■ Your task
Would you repeat each line below precisely as it stands?

■ Supplied material
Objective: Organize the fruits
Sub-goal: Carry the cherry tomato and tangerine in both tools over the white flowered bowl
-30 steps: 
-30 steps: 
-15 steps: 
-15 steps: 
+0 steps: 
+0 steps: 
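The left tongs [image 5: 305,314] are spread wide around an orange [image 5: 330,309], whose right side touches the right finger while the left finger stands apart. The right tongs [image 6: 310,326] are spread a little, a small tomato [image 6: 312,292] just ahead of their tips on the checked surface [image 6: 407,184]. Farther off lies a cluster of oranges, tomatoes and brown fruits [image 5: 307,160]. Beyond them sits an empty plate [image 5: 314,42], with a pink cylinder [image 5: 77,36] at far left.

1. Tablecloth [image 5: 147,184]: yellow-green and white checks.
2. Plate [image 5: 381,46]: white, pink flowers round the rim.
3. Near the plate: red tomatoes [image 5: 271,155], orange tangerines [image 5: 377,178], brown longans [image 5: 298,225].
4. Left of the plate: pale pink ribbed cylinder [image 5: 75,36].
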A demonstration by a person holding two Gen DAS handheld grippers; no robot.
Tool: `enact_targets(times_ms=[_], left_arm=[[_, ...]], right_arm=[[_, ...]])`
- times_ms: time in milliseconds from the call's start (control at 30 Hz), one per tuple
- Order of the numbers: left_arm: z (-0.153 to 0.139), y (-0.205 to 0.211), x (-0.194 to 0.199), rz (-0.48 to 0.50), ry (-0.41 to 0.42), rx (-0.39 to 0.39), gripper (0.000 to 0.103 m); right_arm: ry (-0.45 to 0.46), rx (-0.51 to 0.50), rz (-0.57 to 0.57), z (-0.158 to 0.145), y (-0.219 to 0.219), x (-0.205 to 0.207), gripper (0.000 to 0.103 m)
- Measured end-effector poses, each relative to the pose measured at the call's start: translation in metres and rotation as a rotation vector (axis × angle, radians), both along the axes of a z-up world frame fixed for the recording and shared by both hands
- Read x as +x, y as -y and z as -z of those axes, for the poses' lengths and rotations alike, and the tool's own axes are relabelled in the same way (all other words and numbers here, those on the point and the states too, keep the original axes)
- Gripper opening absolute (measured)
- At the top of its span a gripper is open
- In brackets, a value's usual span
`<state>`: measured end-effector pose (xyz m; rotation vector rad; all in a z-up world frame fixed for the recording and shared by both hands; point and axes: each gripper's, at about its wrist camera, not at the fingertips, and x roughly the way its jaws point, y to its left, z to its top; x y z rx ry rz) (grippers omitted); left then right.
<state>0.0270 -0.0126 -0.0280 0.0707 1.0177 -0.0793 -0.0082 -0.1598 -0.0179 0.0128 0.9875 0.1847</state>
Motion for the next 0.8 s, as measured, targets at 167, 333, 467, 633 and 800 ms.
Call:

■ Task output
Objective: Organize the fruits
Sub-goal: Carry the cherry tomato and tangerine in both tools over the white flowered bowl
-30 steps: 
-30 steps: 
-15 steps: 
-15 steps: 
+0 steps: 
+0 steps: 
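The left tongs [image 5: 305,314] are spread wide around an orange [image 5: 330,309], whose right side touches the right finger while the left finger stands apart. The right tongs [image 6: 310,326] are spread a little, a small tomato [image 6: 312,292] just ahead of their tips on the checked surface [image 6: 407,184]. Farther off lies a cluster of oranges, tomatoes and brown fruits [image 5: 307,160]. Beyond them sits an empty plate [image 5: 314,42], with a pink cylinder [image 5: 77,36] at far left.

1. Tablecloth [image 5: 147,184]: yellow-green and white checks.
2. Plate [image 5: 381,46]: white, pink flowers round the rim.
3. Near the plate: red tomatoes [image 5: 271,155], orange tangerines [image 5: 377,178], brown longans [image 5: 298,225].
4. Left of the plate: pale pink ribbed cylinder [image 5: 75,36].
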A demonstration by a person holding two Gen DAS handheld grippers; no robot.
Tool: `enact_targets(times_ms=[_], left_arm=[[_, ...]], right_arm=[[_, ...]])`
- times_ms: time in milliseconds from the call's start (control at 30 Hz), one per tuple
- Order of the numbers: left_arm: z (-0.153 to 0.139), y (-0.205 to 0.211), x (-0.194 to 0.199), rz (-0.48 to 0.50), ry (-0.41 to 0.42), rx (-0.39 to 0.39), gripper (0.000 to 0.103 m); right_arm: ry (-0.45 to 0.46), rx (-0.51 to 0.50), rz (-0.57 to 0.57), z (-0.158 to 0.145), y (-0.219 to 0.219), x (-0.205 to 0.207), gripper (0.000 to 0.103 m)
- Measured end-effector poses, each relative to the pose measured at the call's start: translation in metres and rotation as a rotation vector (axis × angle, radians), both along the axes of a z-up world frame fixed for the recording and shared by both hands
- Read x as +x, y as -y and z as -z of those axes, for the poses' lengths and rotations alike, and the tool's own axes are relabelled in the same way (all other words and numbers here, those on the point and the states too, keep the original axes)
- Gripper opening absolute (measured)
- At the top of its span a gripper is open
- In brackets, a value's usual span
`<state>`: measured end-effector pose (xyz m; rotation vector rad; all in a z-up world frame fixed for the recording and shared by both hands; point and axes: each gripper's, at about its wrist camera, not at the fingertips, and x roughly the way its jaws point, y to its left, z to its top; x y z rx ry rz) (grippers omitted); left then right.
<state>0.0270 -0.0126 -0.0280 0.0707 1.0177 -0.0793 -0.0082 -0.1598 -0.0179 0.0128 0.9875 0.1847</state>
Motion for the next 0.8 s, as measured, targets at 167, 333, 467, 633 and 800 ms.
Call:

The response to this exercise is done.